■ What you should do: Word for word, set down the lines from the one that holds "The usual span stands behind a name" through the final line of the listing below, and exclude every picture.

■ Raw data:
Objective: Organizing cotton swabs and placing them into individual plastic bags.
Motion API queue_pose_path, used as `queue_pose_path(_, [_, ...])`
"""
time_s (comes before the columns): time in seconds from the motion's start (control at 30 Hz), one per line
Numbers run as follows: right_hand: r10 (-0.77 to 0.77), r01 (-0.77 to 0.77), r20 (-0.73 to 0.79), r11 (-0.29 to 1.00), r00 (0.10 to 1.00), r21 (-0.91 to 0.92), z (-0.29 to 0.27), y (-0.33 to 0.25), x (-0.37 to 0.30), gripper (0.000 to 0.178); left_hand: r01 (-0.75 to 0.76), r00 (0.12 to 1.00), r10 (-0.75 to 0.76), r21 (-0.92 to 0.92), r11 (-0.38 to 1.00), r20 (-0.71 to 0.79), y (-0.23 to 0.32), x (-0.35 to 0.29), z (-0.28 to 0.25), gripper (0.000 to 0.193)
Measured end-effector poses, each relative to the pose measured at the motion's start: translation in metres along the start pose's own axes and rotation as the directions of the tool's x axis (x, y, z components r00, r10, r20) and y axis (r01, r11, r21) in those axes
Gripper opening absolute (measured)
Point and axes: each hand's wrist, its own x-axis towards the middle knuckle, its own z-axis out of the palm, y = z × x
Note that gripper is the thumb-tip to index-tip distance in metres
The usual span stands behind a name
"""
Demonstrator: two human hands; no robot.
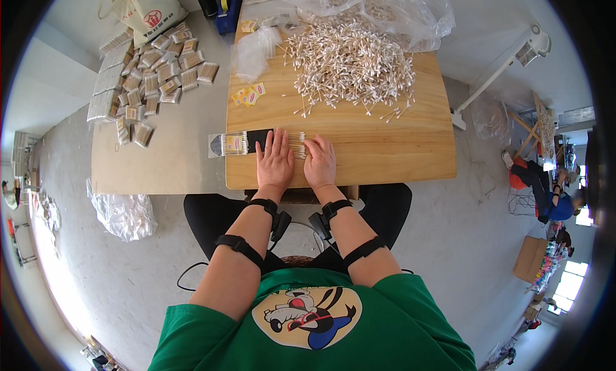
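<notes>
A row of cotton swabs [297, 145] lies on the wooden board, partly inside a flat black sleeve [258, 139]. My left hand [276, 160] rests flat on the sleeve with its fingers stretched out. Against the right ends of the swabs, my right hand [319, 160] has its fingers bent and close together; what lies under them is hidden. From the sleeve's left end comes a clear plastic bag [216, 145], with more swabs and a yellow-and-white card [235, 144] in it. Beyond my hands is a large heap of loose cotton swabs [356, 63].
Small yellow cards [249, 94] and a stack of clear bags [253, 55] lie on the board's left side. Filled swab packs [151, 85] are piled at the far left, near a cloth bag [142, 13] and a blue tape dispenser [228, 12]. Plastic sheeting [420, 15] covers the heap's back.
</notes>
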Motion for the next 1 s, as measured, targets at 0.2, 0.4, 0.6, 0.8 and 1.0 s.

■ Task response:
The usual span stands behind a name
"""
Demonstrator: two human hands; no robot.
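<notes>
A row of cotton swabs [297, 145] lies on the wooden board, partly inside a flat black sleeve [258, 139]. My left hand [276, 160] rests flat on the sleeve with its fingers stretched out. Against the right ends of the swabs, my right hand [319, 160] has its fingers bent and close together; what lies under them is hidden. From the sleeve's left end comes a clear plastic bag [216, 145], with more swabs and a yellow-and-white card [235, 144] in it. Beyond my hands is a large heap of loose cotton swabs [356, 63].
Small yellow cards [249, 94] and a stack of clear bags [253, 55] lie on the board's left side. Filled swab packs [151, 85] are piled at the far left, near a cloth bag [142, 13] and a blue tape dispenser [228, 12]. Plastic sheeting [420, 15] covers the heap's back.
</notes>
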Motion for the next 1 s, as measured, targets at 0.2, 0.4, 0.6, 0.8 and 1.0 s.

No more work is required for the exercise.